O papel dos bispos continua a ser o mesmo em dois mil anos de história: são pastores que zelam com amor pela “Esposa do Amado”. Que a formação do clero e dos fiéis não seja apenas livresca e pastoral, mas íntegra: “corpo, alma e espírito”. Percebo que os próprios bispos, advindos do clero, não são bem formados. Muitas vezes predomina nesse meio o jogo de poder, o carreirismo, os aplausos... mais que o próprio ministério, isto é, o serviço.

Em toda Igreja, hoje, sente-se a falta de espiritualidade (que não é devocionismo) que forma o ser cristão por inteiro.

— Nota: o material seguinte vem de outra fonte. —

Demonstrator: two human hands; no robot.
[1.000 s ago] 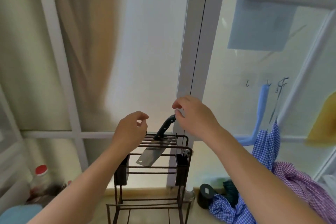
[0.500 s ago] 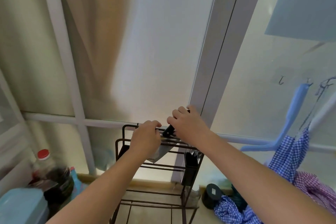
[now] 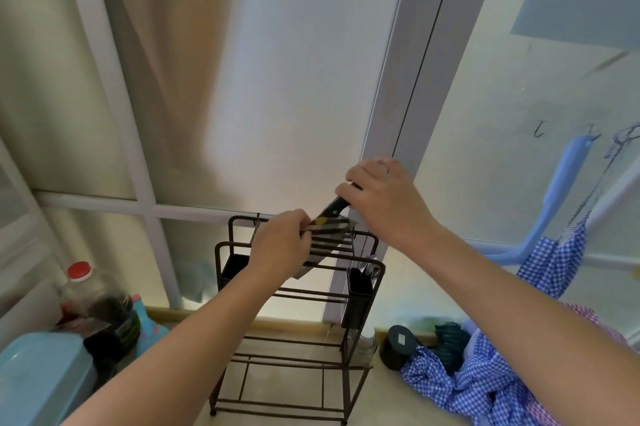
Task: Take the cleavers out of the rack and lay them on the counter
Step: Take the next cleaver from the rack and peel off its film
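Observation:
A dark wire rack [image 3: 221, 252] stands on the beige counter [image 3: 391, 401] against the frosted window. A cleaver [image 3: 329, 242] sits tilted in the rack's top slots, its black handle [image 3: 334, 209] pointing up and to the right. My right hand [image 3: 384, 204] is closed around the end of that handle. Over the rack's top, my left hand [image 3: 280, 249] pinches the spine of the blade with its fingertips. The left hand and the rack wires hide the lower part of the blade. I see no other cleaver.
A red-capped oil bottle [image 3: 79, 283], dark jars and a light blue tub [image 3: 38, 377] crowd the left. At the right lie a black round holder [image 3: 398, 346] and blue checked cloth [image 3: 478, 384]. Black side cups [image 3: 356, 297] hang on the rack.
My right hand has closed on the handle and my left hand has come down from above the rack onto the blade. The cleaver's handle now sits a little higher.

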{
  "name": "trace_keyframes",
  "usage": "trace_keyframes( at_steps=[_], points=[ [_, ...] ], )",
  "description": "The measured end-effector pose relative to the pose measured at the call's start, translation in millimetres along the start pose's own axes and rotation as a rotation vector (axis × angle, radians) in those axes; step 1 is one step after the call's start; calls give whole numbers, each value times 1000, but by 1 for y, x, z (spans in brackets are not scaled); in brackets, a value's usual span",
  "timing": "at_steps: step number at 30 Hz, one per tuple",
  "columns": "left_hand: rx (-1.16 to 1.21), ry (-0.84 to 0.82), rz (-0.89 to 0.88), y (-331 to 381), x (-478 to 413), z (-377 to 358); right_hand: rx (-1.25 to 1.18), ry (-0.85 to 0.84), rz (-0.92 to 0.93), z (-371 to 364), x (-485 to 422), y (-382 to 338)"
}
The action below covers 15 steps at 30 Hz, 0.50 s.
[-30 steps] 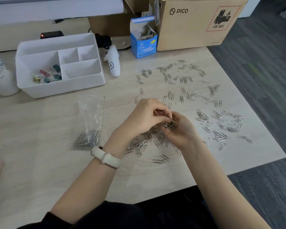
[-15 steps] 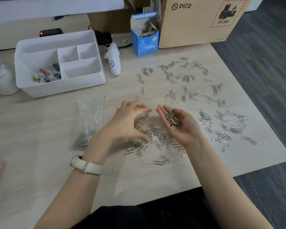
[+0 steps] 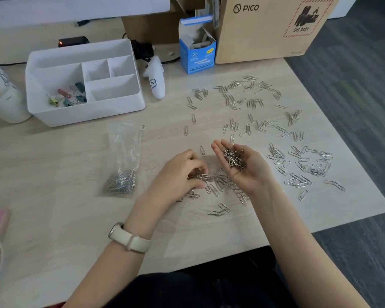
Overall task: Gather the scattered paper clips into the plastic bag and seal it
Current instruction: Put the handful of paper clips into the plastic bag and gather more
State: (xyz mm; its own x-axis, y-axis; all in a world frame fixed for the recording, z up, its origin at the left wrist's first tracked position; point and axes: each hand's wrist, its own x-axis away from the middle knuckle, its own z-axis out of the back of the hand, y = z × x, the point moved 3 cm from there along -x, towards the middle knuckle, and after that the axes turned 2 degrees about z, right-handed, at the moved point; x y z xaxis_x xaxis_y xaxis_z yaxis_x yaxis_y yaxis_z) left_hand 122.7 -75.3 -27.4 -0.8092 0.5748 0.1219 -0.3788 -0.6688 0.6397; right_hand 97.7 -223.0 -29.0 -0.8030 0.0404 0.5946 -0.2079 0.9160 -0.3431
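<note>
Paper clips (image 3: pixel 302 181) of thin silver wire, strewn singly and in small clusters across pale wooden desk (image 3: pixel 53 174). Cupped a tangled heap of them in upturned right hand (image 3: pixel 253 174), fingers nearly straight and close together; curled fingers of left hand (image 3: pixel 176 176) down around more clips in the pile just beside it. Saw clear plastic bag (image 3: pixel 125 152) lying flat further left, apart from both hands, grey mass of clips at its near end.
</note>
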Motion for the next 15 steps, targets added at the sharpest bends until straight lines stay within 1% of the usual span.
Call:
trace_keyframes(
  at_steps=[3,7,11,15],
  points=[
    [-34,-23,18,3,-4,-1,14,4,11,0,2,1],
    [-110,-93,16,7,-13,2,24,-4,14,-1,3,1],
    [-23,-132,31,4,-19,9,19,-1,19,0,4,0],
    [129,-112,62,1,-18,17,34,0,17,0,4,0]
  ],
)
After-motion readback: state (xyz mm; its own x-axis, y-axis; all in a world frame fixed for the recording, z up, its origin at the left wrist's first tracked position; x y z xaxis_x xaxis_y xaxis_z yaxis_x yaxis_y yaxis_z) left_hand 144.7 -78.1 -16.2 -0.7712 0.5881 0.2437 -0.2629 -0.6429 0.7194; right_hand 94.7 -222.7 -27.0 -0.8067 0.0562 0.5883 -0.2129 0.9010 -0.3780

Assim, podemos afirmar, a beleza da liturgia e dos espaços sagrados não é acessório da última hora, para produzir efeitos, nem tão pouco fruto de especialistas em luz, som, técnica, arquitectura, arte simplesmente, e menos ainda de mercado e moda, mas o resultado da acolhida do Espírito da Beleza, o desabrochar de uma vida verdadeira.